### ACTION ITEM:
Your answer should be every line of the records that contains the word "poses".

### RECORDS SUPPLIED:
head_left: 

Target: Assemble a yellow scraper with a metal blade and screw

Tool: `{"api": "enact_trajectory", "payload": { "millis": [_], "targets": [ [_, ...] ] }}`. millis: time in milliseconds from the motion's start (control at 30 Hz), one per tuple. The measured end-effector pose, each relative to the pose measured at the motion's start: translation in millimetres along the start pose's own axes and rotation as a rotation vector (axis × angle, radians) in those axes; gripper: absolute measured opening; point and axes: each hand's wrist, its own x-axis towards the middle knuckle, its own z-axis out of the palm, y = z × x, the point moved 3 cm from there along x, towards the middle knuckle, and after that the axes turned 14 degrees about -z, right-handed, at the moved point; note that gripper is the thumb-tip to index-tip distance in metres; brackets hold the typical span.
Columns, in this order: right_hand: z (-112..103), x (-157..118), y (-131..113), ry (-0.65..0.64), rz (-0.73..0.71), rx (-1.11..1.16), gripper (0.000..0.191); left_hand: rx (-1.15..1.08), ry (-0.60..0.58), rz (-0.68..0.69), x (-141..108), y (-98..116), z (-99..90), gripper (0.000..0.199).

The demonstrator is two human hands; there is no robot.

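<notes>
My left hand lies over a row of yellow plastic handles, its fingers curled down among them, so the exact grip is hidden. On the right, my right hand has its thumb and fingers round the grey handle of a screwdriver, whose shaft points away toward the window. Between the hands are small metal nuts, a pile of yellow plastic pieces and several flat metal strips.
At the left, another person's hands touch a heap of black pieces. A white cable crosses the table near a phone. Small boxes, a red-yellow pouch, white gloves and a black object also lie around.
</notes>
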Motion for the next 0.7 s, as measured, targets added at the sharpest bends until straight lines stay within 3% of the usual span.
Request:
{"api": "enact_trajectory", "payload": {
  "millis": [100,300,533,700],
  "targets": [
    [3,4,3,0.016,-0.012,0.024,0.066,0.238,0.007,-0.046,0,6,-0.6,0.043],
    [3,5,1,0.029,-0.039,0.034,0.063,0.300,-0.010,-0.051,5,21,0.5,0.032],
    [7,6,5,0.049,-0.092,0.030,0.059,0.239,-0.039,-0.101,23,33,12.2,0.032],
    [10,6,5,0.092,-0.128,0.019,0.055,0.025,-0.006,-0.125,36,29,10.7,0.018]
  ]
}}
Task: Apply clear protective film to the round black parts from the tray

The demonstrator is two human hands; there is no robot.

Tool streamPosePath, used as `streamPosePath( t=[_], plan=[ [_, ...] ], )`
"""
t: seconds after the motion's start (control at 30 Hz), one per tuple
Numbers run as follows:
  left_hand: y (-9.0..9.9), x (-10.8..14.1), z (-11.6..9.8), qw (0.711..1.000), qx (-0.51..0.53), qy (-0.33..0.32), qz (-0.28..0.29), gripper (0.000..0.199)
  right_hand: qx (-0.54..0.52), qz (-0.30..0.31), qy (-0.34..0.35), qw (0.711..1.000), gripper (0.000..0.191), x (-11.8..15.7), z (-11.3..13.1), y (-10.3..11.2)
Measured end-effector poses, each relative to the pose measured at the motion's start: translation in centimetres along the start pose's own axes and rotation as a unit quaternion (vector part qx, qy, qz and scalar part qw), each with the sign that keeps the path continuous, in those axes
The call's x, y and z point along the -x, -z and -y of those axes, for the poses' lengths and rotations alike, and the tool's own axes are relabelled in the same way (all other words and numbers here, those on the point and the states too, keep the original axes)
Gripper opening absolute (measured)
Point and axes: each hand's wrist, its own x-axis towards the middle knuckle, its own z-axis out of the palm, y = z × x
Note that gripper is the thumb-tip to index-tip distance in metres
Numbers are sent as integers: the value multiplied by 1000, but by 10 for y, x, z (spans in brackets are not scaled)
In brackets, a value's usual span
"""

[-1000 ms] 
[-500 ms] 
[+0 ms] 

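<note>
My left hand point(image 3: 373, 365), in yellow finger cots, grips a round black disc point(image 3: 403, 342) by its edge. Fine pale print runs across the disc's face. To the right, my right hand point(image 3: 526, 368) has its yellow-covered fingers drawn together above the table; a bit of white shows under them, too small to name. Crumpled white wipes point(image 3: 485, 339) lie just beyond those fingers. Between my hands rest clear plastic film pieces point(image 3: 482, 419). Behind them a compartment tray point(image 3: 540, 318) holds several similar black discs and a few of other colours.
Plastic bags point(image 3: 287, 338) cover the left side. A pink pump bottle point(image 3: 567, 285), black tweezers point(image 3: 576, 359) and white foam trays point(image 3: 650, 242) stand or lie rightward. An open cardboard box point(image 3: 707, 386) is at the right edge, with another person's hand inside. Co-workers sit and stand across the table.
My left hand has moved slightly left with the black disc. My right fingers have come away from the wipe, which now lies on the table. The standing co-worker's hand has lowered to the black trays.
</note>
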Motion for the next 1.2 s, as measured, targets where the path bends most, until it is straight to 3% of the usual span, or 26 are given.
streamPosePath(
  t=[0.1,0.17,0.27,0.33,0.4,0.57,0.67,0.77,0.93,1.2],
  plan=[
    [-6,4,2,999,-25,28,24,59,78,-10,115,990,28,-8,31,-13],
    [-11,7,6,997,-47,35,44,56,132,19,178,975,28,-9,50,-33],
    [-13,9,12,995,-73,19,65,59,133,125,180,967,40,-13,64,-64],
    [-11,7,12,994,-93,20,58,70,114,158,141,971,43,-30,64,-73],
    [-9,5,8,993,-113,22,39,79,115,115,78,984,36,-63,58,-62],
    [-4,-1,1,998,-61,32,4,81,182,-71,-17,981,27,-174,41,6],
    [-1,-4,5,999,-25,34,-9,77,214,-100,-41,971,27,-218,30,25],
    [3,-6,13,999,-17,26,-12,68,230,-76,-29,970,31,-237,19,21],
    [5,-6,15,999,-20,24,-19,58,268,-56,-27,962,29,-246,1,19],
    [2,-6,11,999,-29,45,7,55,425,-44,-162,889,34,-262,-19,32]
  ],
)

### EXPECTED ANSWER:
Measured end-effector poses, each relative to the pose measured at the motion's start: translation in centimetres along the start pose's own axes and rotation as a unit quaternion (vector part qx, qy, qz and scalar part qw), each with the sign that keeps the path continuous, in those axes
The call's x, y and z point along the -x, -z and -y of those axes, for the poses' lengths and rotations alike, and the tool's own axes are relabelled in the same way (all other words and numbers here, those on the point and the states too, keep the original axes)

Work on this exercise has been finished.